IntermediateMulti-region

Multi-region Architecture

Design geo-distributed systems: active-active vs active-passive, failover strategies, data consistency, and latency optimization.

🧠 ELI5 Explanation

Imagine a pizza chain with one store. If the building burns down, no pizza for anyone. Now imagine stores in 3 cities (East, West, Central). Customers go to nearest store. If East store burns, customers still get pizza from West & Central. That's multi-region: replicate your system across geographic areas so failure in one region doesn't break everything.

Why Multi-region?

Benefit Explanation Disaster Recovery If primary region fails (power outage, natural disaster), secondary region takes over Latency Reduction Users routed to nearest region (~10ms vs 100ms+) Compliance Some data must stay in specific countries (GDPR = Europe) High Availability 99.99%+ SLA achievable with multi-region redundancy

Multi-region Patterns

Pattern 1: Active-Passive (Failover)

Setup: Primary region handles all traffic.
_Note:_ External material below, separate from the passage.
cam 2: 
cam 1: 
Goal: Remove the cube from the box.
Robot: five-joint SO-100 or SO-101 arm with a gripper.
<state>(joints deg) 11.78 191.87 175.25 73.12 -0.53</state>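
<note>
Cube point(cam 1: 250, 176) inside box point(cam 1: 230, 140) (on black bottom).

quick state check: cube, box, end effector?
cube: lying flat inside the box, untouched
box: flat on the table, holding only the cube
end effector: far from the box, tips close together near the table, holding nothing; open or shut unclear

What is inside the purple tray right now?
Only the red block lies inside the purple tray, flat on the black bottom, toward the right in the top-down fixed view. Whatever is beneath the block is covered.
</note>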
Secondary region is warm standby (data replicated, but not handling traffic).

Pros: Simpler to manage, lower cost (secondary doesn't fully run)
Cons: Failover takes time (RTO not near-zero), secondary resources unused
When to use: Apps that can tolerate 5-15 minute failover, lower budget

Active-Passive: Primary handles traffic, Secondary on standby


        Users

          ↓

        Front Door (primary.region1.com)

          ↓

        PRIMARY REGION (East US)

        ├── App VMs (running)

        ├── Database (primary, active)

        └── Storage (active)

          ↓ data replication

        SECONDARY REGION (West US)

        ├── App VMs (powered off or minimal)
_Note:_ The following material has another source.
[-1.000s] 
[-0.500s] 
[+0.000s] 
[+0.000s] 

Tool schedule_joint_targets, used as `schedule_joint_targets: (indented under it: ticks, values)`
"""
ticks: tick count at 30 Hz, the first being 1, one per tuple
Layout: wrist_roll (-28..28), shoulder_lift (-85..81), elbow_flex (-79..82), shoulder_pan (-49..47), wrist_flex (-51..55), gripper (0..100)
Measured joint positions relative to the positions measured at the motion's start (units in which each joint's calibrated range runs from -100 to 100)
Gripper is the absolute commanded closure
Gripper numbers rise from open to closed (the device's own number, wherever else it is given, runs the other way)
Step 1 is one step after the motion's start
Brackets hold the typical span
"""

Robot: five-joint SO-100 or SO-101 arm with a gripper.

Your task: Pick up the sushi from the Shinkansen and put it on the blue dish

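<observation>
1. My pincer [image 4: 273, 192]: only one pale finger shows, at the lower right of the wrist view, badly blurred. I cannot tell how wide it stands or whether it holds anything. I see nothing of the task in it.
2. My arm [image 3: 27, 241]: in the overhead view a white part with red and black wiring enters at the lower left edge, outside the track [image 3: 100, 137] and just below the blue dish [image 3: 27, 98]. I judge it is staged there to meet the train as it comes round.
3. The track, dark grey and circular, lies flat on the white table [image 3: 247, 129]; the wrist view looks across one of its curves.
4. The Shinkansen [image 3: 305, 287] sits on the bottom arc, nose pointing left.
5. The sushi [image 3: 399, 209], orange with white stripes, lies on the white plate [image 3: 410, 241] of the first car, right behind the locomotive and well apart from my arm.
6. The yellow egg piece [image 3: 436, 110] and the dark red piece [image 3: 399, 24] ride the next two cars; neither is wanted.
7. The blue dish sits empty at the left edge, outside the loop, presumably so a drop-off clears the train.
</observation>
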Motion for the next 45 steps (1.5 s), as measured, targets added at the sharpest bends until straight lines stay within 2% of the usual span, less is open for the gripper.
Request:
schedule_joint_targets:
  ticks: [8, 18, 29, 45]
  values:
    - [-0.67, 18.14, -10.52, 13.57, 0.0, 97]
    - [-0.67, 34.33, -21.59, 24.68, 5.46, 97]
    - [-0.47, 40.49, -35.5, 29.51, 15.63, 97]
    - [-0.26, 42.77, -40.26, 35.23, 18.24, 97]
        ├── Database (replica, read-only)

        └── Storage (geo-redundant copy)


        Normal: All traffic East US

        Failure: Manual failover or auto after timeout

Pattern 2: Active-Active (Always On)

Setup: Both regions handle traffic simultaneously. Users routed based on latency/geography.
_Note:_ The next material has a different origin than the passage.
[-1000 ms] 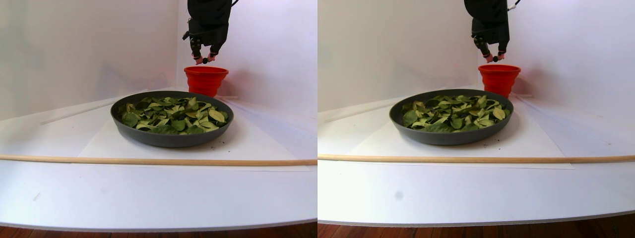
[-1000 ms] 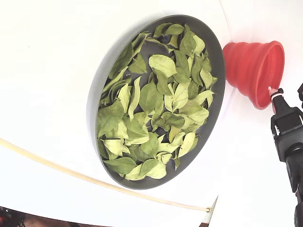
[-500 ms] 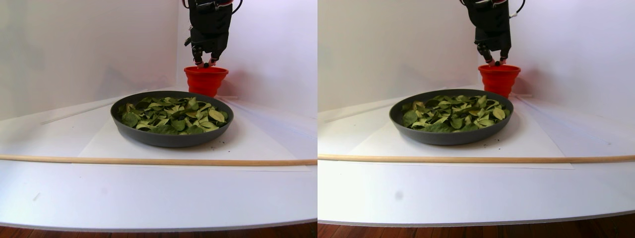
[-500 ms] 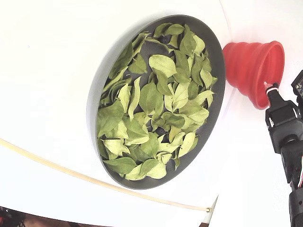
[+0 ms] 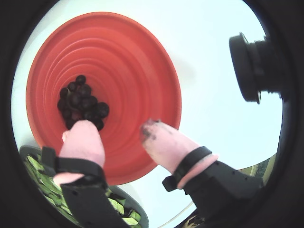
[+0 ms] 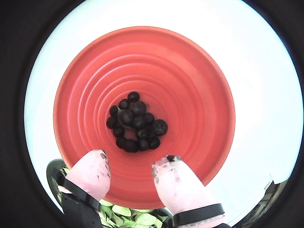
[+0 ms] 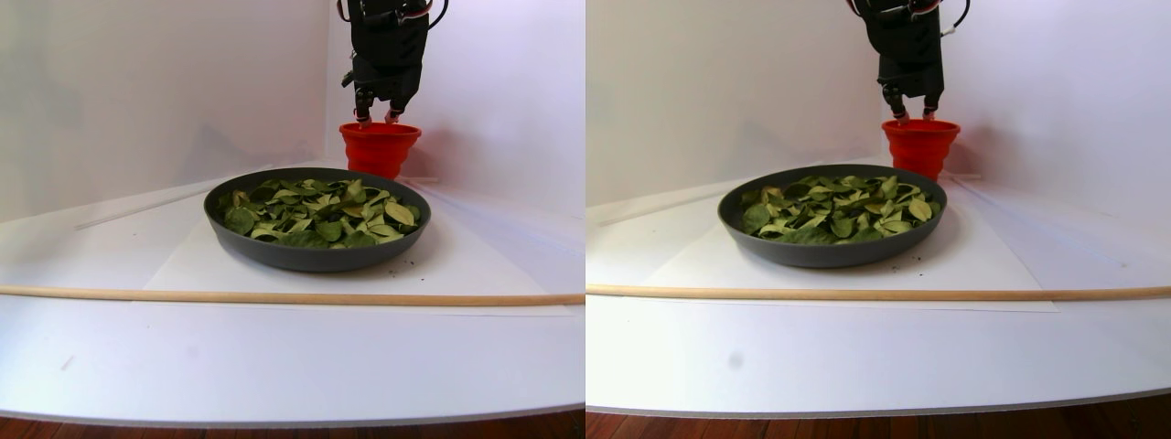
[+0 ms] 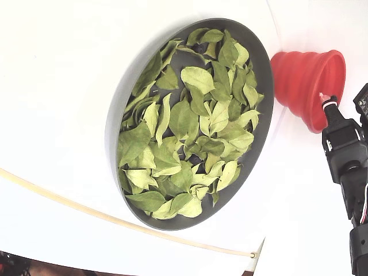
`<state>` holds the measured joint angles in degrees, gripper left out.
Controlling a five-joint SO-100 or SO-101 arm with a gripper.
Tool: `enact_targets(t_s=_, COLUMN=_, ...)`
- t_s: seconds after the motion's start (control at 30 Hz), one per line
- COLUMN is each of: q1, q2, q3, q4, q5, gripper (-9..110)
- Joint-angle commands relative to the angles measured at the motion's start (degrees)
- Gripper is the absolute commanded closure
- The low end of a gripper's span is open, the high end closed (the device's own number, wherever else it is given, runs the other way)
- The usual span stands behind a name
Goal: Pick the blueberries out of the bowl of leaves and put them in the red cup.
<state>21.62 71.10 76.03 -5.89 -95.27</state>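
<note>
We see the bowl mid-tabletop in the stereo pair view, leaves piled inside it. The red cup stands behind the bowl, slightly right, just beside its rim. A wooden rod lies across the tabletop in front of the bowl. The gripper hangs directly above the cup mouth, fingers apart with nothing between them. In both wrist views the blueberries sit clustered at the cup bottom. In the fixed view the cup is right of the bowl, touching or nearly so.
</note>
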Motion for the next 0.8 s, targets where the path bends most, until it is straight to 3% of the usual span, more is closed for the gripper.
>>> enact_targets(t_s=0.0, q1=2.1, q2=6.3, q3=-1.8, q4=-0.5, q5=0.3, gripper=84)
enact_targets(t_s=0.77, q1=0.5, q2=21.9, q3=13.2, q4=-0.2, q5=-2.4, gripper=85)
Pros: No failover delay (both always on), utilizes resources efficiently, better user experience
Cons: Complex (data consistency, session management), higher cost (run 2x resources)
When to use: Mission-critical, must survive region failure seamlessly, budget allows

Active-Active: Both regions handle traffic


        Users

          ↓

        Front Door (geolocation routing)

        ├── East US users → Region 1 app/db

        └── West US users → Region 2 app/db


        Region 1: App + Primary DB (10M customers)
        Region 2: App + Primary DB (10M customers)


        Cross-region replication (eventual consistency)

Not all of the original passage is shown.